Louis and Rosa are buried together in the Immanuel Lutheran Cemetery in Perryville. Louis’s birthday is September 5th on his gravestone.
Louis and Rosa’s great grandson was Christopher Samuel Bond, who was mostly known as Kit Bond. He was not only the Missouri Governor, but also went on to become a United States Senator and was even on a short list to be nominated to run for Vice President of the United States.
There is even more gubernatorial politics attached to this story. While looking into Ursuline Academy, I discovered that one of their notable graduates is Nicole Gallaway, who is presently on the upcoming ballot for Missouri Governor.
In 1980, what became known as the Doerr-Brown home was designated as an historical landmark. It must have been around that time that this building was used as the Perry County Museum because this photo was used in the application for that landmark designation. You can see the name, Museum, on the front porch.
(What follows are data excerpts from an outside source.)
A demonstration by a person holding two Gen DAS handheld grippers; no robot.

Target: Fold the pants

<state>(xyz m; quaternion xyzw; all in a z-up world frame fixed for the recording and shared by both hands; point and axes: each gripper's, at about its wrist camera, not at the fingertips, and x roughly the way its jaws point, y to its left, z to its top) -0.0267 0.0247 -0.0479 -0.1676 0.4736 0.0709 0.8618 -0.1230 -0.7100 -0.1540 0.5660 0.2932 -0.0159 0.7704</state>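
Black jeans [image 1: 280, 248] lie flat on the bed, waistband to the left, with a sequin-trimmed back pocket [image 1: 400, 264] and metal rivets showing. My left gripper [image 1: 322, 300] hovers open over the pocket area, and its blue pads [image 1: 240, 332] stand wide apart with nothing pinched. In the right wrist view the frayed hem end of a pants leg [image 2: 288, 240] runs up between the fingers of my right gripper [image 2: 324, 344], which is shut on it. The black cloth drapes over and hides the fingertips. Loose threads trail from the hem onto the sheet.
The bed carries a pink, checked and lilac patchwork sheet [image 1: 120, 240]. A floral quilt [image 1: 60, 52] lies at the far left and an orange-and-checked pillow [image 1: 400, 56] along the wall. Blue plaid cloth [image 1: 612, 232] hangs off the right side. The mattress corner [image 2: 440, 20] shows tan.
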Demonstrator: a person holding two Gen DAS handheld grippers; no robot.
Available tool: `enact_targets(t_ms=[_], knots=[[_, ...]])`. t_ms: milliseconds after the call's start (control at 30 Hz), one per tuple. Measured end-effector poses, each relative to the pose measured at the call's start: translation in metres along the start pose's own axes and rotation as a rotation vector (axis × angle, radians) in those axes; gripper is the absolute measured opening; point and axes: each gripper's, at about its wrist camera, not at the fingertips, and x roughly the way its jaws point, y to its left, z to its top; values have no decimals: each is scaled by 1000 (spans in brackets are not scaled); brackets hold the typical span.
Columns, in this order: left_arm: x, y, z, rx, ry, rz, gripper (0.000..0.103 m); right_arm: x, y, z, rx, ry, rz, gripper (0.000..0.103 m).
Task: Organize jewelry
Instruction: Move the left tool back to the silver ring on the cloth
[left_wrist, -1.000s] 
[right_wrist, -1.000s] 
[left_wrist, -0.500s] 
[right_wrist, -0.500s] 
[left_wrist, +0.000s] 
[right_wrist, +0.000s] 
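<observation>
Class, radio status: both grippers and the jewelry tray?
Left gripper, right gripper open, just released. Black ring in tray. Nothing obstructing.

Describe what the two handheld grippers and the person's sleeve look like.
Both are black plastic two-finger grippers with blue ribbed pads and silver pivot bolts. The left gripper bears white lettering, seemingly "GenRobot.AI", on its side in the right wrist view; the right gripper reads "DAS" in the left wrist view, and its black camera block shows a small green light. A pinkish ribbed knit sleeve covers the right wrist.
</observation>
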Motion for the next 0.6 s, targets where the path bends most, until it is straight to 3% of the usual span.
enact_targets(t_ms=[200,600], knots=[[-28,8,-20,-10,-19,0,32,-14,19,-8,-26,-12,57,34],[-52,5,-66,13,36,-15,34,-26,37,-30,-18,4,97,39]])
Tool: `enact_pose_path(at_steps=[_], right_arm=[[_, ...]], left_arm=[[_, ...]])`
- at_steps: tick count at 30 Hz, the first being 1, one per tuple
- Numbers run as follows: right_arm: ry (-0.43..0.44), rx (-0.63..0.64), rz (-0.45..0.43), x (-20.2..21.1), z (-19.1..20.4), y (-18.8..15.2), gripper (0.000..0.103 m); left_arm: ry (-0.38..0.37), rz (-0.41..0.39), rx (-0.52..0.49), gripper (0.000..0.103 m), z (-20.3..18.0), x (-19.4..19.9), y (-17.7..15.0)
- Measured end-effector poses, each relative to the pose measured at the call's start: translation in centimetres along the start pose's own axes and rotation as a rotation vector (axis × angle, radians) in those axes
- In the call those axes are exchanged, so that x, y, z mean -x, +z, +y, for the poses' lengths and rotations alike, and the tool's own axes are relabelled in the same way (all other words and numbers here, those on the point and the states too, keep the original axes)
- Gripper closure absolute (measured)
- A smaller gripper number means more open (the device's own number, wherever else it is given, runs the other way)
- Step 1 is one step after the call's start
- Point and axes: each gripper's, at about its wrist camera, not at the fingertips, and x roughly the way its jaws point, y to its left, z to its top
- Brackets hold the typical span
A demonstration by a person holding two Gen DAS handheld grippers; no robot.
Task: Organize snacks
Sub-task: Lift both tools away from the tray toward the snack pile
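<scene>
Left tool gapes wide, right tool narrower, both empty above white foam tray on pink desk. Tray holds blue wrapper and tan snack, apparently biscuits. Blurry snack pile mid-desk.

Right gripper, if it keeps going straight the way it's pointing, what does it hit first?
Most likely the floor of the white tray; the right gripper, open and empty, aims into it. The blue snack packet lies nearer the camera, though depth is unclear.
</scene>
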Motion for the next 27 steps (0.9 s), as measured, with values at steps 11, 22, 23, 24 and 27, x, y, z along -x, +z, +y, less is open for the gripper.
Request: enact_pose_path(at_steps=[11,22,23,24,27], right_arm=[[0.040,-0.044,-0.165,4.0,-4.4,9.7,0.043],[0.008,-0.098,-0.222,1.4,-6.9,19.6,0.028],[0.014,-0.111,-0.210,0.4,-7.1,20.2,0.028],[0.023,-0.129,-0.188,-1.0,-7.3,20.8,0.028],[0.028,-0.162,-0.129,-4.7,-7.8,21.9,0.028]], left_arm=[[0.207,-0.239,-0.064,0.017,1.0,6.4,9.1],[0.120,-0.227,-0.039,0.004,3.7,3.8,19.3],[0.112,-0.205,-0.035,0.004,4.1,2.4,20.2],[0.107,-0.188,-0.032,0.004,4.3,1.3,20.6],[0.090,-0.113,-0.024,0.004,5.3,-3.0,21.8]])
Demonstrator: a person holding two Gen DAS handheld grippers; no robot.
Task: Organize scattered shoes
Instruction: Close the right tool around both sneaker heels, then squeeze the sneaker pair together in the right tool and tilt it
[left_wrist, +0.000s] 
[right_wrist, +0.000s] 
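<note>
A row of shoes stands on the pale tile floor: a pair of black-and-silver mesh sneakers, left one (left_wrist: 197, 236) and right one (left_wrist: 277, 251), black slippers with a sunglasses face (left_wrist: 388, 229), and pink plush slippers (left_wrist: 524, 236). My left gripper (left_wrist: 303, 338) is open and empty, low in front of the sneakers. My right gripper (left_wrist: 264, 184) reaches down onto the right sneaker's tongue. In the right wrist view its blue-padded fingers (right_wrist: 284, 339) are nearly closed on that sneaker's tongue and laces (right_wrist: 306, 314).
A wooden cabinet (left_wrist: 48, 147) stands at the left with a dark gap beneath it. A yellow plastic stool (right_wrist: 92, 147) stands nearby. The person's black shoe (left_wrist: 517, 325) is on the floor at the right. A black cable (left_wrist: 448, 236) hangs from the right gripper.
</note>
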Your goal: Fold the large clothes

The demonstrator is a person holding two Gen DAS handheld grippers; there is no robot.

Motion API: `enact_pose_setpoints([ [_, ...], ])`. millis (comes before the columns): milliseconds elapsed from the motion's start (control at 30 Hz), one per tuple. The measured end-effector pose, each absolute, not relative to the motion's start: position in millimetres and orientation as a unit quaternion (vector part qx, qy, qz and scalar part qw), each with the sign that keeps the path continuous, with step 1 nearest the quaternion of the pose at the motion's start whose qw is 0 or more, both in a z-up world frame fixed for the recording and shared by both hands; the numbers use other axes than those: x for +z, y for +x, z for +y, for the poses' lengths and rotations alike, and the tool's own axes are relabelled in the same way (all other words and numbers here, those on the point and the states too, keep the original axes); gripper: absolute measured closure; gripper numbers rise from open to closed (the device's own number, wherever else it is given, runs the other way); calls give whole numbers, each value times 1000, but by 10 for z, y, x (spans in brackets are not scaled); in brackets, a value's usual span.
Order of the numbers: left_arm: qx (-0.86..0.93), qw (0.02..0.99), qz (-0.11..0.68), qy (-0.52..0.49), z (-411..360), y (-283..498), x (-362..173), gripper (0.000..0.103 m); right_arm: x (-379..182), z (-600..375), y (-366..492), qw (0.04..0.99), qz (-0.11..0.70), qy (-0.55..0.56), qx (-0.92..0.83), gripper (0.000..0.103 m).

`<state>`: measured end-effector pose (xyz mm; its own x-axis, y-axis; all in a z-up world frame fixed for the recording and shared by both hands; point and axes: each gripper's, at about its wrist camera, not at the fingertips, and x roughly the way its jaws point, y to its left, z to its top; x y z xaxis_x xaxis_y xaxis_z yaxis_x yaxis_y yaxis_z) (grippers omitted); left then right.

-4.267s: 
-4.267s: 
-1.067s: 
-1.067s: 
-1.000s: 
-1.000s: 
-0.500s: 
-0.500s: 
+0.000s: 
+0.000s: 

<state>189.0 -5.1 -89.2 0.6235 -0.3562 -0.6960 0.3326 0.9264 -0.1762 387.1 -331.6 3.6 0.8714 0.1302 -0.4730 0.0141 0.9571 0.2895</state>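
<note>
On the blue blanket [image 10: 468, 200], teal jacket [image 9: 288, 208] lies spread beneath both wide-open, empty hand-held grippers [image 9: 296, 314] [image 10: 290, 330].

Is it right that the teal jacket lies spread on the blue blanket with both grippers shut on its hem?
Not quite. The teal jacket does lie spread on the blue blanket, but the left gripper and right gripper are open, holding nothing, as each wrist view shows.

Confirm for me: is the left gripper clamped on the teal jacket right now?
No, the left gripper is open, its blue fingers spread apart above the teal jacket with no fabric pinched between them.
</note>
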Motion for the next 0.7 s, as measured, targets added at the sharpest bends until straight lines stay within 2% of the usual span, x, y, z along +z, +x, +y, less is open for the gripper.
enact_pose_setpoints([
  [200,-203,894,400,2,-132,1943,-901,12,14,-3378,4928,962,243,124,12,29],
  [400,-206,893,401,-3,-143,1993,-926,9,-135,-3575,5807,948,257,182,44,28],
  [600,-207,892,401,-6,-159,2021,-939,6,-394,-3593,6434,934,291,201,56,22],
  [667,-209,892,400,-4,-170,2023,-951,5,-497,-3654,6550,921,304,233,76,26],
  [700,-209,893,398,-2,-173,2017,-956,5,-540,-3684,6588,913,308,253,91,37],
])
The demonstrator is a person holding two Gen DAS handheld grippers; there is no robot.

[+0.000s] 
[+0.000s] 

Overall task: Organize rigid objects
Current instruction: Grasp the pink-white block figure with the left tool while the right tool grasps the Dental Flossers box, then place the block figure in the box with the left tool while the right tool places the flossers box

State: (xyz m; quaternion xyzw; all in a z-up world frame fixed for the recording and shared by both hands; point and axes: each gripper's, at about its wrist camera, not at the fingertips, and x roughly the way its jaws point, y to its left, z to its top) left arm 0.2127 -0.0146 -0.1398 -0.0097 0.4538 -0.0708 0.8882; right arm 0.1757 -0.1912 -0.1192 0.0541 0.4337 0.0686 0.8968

I sometimes think God directs me to stories for this blog. This is one of those times. After doing most of the research for this story, I received word this morning that an influential member of the Perry County Historical Society throughout the years, Lou Hudson Pellican, died yesterday. She was a friend of our museum and a fan of this blog. She would occasionally leave comments on posts like this one about Perryville, and I trust that she could have added much information to this story. I don’t know if it is the case, but I am guessing that Lou had plenty to do with the Doerr-Brown House getting named as an historic landmark. Rest in peace, Lou.